*** SUPPLIED MATERIAL ***
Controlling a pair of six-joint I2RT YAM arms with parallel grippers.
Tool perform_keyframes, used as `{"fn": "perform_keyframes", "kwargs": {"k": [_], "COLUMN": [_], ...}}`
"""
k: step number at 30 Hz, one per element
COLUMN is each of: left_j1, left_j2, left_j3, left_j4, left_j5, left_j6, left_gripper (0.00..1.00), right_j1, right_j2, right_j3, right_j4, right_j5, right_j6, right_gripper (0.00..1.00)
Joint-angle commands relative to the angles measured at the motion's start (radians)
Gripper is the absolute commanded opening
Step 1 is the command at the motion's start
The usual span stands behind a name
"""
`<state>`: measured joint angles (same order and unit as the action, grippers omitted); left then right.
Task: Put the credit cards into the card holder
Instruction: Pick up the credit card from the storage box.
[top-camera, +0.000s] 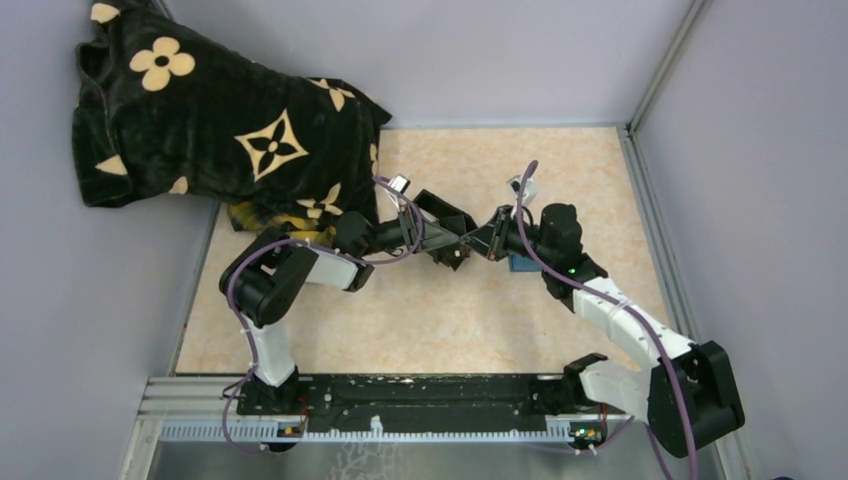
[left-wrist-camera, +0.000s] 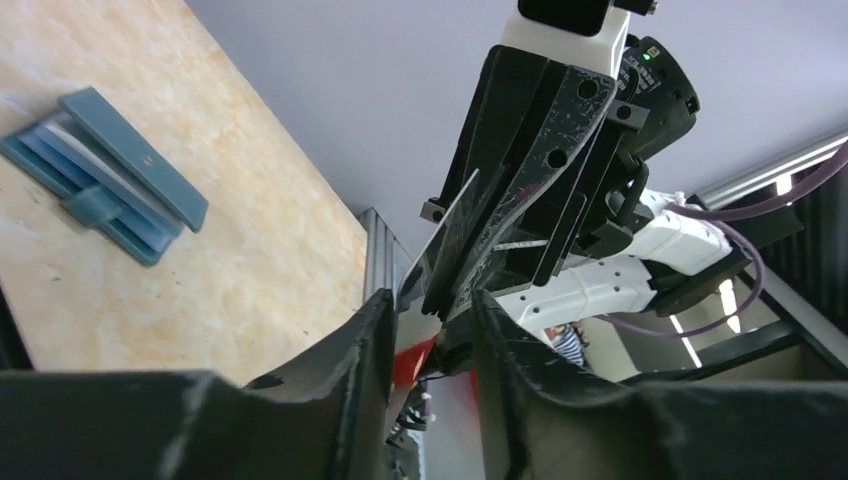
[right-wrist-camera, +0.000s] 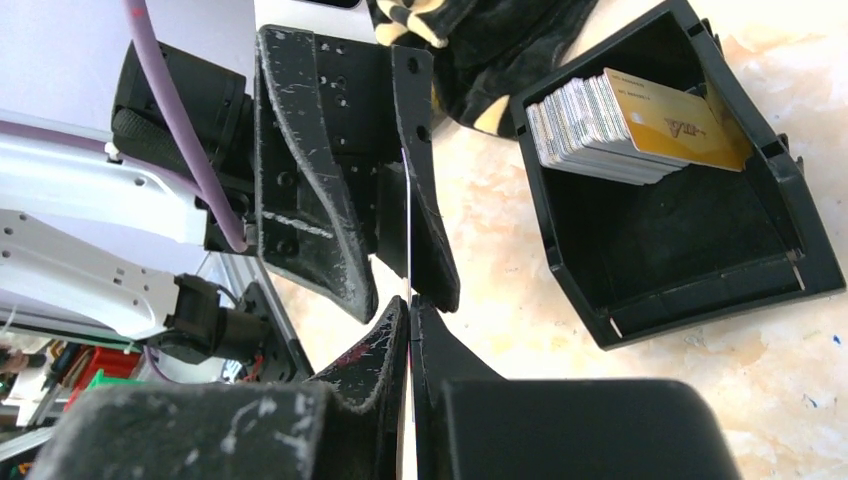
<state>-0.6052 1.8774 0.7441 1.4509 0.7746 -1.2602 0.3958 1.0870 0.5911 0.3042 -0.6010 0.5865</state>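
midair, a pale credit card (left-wrist-camera: 447, 235) stands edge-on, pinched by the r. claw (right-wrist-camera: 410, 325), jaws closed tight on it. l. claw (left-wrist-camera: 430, 320) meets it tip to tip, jaws narrowly parted, card's far end between them along one finger. blue card holder (left-wrist-camera: 100, 170) lies flat on the table (top-camera: 450, 320) near the r. arm. more cards (right-wrist-camera: 590, 125) stand stacked in a black box (right-wrist-camera: 700, 260), near a black floral cloth (top-camera: 220, 120).

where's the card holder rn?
The card holder lies flat on the table, upper left of the left wrist view; from above, mostly hidden under the right arm mid-table.
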Motion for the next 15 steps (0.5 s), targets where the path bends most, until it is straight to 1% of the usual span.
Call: {"fn": "perform_keyframes", "kwargs": {"k": [1,2,3,6,10,12,15], "left_j1": [-0.032,-0.031,-0.032,-0.044,-0.088,-0.116,-0.156], "left_j2": [-0.047,-0.064,-0.081,-0.138,-0.197,-0.205,-0.18], "left_j3": [-0.003,-0.014,-0.024,-0.046,-0.032,-0.027,0.0], "left_j4": [-0.006,-0.057,-0.119,-0.307,-0.572,-0.637,-0.692], "left_j5": [-0.043,-0.07,-0.104,-0.226,-0.384,-0.454,-0.508], "left_j6": [0.038,0.065,0.092,0.18,0.277,0.312,0.349], "left_gripper": [0.51,0.58,0.59,0.6,0.59,0.59,0.57], "right_j1": [0.015,0.015,0.015,0.015,0.015,0.015,0.016], "right_j2": [-0.069,-0.086,-0.102,-0.133,-0.138,-0.121,-0.086], "right_j3": [0.065,0.075,0.089,0.145,0.206,0.239,0.281], "right_j4": [-0.11,-0.157,-0.21,-0.372,-0.52,-0.586,-0.668], "right_j5": [0.068,0.098,0.133,0.244,0.404,0.501,0.617], "right_j6": [-0.07,-0.088,-0.11,-0.16,-0.202,-0.22,-0.243], "right_gripper": [0.0,0.0,0.0,0.0,0.0,0.0,0.0]}}
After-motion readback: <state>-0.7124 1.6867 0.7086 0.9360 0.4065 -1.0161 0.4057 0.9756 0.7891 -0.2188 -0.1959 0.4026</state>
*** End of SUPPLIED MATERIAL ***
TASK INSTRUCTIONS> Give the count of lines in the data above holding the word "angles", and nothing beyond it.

ANSWER AREA> 2